Reform Scotland

Fit for Consumption? Examining the case for devolution of VAT & sales taxes

Fit for Consumption? Examining the case for devolution of VAT & sales taxes

REFORM SCOTLAND CALLS ON NEW FIRST MINISTER TO SET OUT PROPOSALS ON TAX DEVOLUTION

  • Former senior civil servant authors new paper on Holyrood taking control of VAT
  • Argues other taxes should also be considered to encourage responsibility and resilience and reap financial benefits

Reform Scotland, the non-partisan think tank, is calling for a better mix of devolved tax powers so the Scottish Government can directly raise more of the money it spends.

Heather McCauley, who has advised two New Zealand prime ministers and is a former senior civil servant in the Scottish Government, has authored a new paper, “Fit For Consumption? Examining the case for devolution of VAT and sales taxes”, in which she explores the costs and benefits of devolving VAT, a step the Scottish Government is calling for as part of the Fiscal Framework Review currently underway. This follows her previous report for Reform Scotland, Taxing Times, which assessed the potential of a number of other taxes for the Scottish Government.

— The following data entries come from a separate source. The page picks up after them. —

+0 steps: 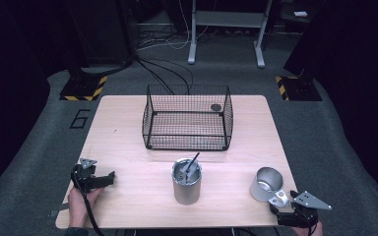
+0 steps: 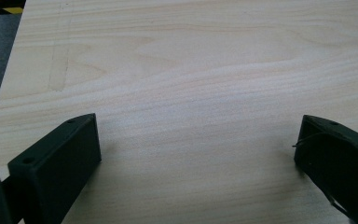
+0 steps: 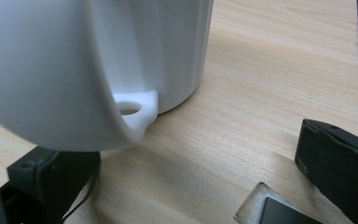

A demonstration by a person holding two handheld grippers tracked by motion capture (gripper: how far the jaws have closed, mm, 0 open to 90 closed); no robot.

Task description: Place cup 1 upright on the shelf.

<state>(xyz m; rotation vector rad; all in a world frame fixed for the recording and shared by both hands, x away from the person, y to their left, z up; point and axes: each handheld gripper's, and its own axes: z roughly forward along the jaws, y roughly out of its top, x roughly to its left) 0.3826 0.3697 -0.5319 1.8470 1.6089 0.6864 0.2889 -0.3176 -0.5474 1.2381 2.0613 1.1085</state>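
Observation:
A shiny metal cup (image 1: 265,183) lies tilted on the wooden table (image 1: 128,128) at the front right, with its mouth facing the front. My right gripper (image 1: 283,202) sits just behind the cup's handle, jaws open. In the right gripper view the cup (image 3: 51,70) looms pale over the left jaw, its handle tab (image 3: 135,109) just above that jaw, and my right gripper (image 3: 186,144) holds nothing. My left gripper (image 1: 109,178) rests at the front left, held by a hand. In its own view my left gripper (image 2: 198,126) is open over bare wood.
A black wire basket (image 1: 187,118) stands at the table's middle back with a small dark round thing (image 1: 216,107) inside. A metal canister (image 1: 186,184) with a utensil (image 1: 193,162) stands front centre. A small dark patch (image 3: 270,210) lies by the right jaw.

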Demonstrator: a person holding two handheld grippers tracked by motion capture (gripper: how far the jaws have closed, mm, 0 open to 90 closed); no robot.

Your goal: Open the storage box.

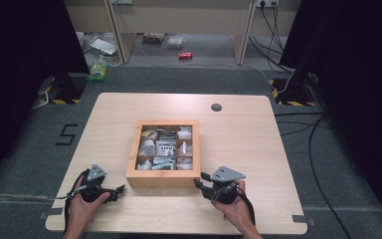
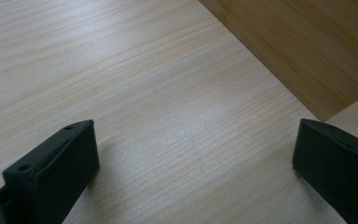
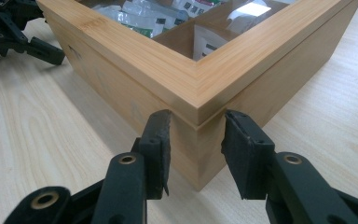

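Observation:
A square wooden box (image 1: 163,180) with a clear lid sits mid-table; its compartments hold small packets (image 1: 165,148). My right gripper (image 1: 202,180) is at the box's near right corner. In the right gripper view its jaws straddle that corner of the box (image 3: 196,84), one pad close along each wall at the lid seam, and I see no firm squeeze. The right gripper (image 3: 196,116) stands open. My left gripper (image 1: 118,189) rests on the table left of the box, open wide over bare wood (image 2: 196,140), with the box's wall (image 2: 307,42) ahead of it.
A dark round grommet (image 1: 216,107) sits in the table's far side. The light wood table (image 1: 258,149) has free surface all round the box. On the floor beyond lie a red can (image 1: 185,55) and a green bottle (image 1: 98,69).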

The Scotland Act 2016 made provision for assignation of 50% of VAT revenues to Scotland, but seven years on this has yet to be implemented and the debate around VAT has stalled. McCauley’s paper seeks to reignite that debate by drawing insights from similar schemes around the world.

The paper suggests that there are three main reasons to devolve taxes – to increase the extent to which the Scottish Government funds its own spending, to enable the Scottish Government to benefit directly from any improvement in Scotland’s economic performance, and to improve the Scottish Government’s financial resilience. It concludes that Scotland should think much more deeply about whether VAT is the right type of taxation to ensure that those boxes are ticked.

The paper identifies risks such as tax flight, administrative costs and the impact on Scotland’s tax mix, and concludes that devolving or creating taxes on wealth are likely to be a more sensible method of ensuring a broad basket of taxes under the control of the Scottish Government.

“There has long been talk about the assignation or devolution of VAT, and provision was made for assignation in the 2016 Scotland Act, but nothing has yet actually happened. The Scottish Government has called for full devolution of VAT to be considered as part of the Fiscal Framework Review currently underway. An examination of other countries suggests that devolution of VAT is feasible but could be complex and impose significant additional costs on business, without fundamentally broadening the Scottish Government's tax base.

“Rather than pursuing VAT devolution, it may be more useful to assess the relative merits of extending the Scottish Government's tax powers to include other forms of income taxation - particularly on savings and dividends - and either devolving or creating taxes on wealth, as potentially better ways to increase financial resilience and accountability.”

“There was some discussion during the SNP leadership debate about the party’s poor relationship with the business community, and on how to grow the economy. I would now like to see the new First Minister, Humza Yousaf, engage in a debate about which further taxes he would like to see devolved. The Scottish Government should be responsible to a greater degree than it is for raising the money that it spends, with the right mix of tax powers to maximise its responsibility and resilience. With the right policies it could then be able to enjoy the benefits of economic growth.

“Humza Yousaf should tell us whether he supports the devolution of VAT, as has been part of the negotiations with the UK Treasury during the ongoing Fiscal Framework Review, and which other taxes he thinks would enhance the Scottish tax base were they to be devolved.

“A little more risk and responsibility and a little less comfort and complacency would benefit Scotland’s devolved democracy more than two decades into its existence.”